Still occur error when train DistSAGE with OGB-Product

Sorry, @VoVAllen I found that I still have this issue: Error when train DistSAGE with OGB-Product

I wonder what is the dgl version in: [Bugfix] Fix CUDA 11.1 crashing when number of edges is larger than number of node pairs by BarclayII · Pull Request #3265 · dmlc/dgl · GitHub

Maybe I can try if this version would work.

0.7.2 should include that fix

1 Like

@VoVAllen Thanks! Upgrade to dgl v0.7.2 works well.

@VoVAllen I found that in some cases (most likely related to the graph partition results), there still exists error when training ogb-product distributedly.

Do you mean the same error? It’s weird. Could you try re-partition the graph to see whether error still exists?
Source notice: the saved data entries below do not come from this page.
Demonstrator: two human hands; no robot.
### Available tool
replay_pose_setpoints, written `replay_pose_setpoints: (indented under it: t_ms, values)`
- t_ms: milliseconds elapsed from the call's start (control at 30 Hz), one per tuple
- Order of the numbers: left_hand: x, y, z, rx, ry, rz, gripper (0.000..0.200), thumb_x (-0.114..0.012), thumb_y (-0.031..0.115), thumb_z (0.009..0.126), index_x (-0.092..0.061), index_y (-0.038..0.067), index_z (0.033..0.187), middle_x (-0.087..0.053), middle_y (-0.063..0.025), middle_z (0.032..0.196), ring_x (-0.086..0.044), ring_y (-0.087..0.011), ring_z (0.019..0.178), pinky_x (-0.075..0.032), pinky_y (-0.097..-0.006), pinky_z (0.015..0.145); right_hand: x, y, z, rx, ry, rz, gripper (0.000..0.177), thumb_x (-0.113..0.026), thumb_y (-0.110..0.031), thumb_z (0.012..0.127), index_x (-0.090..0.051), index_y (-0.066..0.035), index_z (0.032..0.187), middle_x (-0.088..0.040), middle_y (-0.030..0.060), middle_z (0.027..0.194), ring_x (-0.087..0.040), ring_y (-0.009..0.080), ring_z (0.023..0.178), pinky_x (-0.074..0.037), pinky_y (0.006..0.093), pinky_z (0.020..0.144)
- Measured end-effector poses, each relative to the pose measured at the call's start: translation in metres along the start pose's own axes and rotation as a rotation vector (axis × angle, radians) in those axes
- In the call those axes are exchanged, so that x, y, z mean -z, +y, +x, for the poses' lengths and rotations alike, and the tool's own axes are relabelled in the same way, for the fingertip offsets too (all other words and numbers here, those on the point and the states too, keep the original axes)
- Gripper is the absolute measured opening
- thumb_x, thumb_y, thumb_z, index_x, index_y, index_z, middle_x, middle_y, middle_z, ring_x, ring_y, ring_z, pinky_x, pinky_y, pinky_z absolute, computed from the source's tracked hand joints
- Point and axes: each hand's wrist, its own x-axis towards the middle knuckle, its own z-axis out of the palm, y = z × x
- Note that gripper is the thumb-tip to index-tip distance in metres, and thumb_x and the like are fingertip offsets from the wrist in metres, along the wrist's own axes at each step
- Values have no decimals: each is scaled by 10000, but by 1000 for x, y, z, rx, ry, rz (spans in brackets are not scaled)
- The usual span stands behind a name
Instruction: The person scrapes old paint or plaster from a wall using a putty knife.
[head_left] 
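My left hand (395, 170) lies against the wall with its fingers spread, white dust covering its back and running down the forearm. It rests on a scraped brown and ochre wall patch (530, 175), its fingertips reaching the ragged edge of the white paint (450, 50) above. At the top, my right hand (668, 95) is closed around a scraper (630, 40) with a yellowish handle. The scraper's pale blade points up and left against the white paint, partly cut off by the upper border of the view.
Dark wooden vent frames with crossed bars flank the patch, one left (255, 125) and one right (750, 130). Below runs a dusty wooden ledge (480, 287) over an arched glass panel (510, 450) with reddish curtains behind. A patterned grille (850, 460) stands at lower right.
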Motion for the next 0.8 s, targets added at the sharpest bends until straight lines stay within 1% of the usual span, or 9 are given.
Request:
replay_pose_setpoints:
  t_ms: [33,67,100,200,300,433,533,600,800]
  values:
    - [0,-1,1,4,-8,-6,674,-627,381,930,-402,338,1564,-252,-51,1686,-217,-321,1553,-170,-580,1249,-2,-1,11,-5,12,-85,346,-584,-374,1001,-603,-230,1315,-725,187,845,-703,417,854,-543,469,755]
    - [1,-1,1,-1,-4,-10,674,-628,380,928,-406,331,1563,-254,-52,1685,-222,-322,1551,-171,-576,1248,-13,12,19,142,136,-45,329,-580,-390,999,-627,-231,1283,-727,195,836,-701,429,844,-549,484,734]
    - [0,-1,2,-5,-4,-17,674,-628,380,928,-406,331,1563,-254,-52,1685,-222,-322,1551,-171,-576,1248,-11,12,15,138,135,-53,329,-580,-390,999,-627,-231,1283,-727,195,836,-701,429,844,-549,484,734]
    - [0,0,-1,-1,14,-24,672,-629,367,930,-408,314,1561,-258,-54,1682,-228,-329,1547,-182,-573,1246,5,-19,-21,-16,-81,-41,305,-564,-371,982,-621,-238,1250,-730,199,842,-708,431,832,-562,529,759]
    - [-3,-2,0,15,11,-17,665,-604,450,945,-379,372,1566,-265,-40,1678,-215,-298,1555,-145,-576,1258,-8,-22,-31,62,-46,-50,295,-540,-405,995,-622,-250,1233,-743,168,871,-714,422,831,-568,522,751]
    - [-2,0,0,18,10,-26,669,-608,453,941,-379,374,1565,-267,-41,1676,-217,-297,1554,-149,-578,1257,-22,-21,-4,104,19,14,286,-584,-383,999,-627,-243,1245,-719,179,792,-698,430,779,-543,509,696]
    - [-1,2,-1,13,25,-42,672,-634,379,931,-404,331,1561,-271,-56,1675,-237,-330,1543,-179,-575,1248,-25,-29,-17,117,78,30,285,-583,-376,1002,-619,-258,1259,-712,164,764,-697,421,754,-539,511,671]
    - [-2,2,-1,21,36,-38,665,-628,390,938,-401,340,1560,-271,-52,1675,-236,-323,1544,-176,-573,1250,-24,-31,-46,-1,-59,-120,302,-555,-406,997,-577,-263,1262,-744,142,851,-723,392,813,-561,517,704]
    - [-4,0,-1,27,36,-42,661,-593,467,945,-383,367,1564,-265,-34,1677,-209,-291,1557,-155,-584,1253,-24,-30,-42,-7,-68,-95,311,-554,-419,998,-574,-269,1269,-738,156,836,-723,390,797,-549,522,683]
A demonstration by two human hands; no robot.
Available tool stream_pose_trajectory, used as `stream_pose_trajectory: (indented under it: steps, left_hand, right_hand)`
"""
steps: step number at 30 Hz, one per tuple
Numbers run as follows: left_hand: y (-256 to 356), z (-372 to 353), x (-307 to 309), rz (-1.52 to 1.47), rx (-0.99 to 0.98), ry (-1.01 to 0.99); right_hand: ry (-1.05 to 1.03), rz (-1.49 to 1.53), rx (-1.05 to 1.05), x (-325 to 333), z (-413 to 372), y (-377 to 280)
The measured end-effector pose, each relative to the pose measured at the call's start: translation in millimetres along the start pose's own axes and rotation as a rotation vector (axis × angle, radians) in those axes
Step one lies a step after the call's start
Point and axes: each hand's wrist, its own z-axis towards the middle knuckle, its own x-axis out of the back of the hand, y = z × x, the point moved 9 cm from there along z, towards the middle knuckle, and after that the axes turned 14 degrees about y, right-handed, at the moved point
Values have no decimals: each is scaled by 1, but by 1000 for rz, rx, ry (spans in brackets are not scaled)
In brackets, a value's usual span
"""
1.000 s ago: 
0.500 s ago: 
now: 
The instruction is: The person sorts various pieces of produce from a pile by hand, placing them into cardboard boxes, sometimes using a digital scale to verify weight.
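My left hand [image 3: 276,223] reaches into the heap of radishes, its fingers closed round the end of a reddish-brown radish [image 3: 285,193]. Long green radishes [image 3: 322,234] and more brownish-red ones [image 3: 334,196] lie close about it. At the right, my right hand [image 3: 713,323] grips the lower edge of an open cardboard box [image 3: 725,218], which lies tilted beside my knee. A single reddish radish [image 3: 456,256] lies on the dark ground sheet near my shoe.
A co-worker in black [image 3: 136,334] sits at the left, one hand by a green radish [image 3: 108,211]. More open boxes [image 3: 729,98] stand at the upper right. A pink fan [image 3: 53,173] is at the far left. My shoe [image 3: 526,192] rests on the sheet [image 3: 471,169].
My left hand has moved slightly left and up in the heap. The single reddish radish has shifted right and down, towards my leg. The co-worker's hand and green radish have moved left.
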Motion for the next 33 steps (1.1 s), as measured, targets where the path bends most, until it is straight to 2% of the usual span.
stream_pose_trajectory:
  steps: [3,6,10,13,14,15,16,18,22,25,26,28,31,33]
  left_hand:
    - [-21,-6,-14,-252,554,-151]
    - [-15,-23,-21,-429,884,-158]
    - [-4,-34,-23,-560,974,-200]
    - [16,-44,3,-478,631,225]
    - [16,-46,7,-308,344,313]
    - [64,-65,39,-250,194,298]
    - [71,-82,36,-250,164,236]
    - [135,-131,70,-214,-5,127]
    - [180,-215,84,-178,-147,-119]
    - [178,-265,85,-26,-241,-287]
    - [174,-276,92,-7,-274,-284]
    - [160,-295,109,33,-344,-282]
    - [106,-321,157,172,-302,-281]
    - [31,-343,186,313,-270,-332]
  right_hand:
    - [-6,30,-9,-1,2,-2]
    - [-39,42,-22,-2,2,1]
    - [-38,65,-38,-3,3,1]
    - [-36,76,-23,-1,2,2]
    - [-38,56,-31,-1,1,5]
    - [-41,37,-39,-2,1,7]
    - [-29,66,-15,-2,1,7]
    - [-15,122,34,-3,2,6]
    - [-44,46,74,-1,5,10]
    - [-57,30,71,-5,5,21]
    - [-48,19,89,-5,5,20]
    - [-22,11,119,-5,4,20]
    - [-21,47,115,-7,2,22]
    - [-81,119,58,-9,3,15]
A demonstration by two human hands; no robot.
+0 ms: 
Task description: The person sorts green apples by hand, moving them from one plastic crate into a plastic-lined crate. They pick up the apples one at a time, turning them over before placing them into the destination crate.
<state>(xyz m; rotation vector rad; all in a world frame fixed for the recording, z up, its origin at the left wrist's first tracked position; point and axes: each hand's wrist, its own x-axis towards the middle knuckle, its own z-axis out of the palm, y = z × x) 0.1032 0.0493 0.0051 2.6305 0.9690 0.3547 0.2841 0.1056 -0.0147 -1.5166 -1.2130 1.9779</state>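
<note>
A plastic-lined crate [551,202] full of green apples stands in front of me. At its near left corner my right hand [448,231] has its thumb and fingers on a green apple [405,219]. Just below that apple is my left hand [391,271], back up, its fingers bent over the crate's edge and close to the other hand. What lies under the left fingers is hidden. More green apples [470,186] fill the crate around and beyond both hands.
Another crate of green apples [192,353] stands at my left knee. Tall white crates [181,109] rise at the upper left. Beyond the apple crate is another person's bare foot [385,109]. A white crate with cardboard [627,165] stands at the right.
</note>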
Yes, I definitely believe this issue is due to the partition results. When I meet this bug, I re-partition the graph and sometimes it works and sometimes not. lol

Besides, sometimes the pad_data function may result in the occurrence of this issue as well.

I realized the problem and made the fix at Fix dist example padding problem by VoVAllen · Pull Request #3687 · dmlc/dgl · GitHub. Sorry for the inconvenience

1 Like

This topic was automatically closed 30 days after the last reply. New replies are no longer allowed.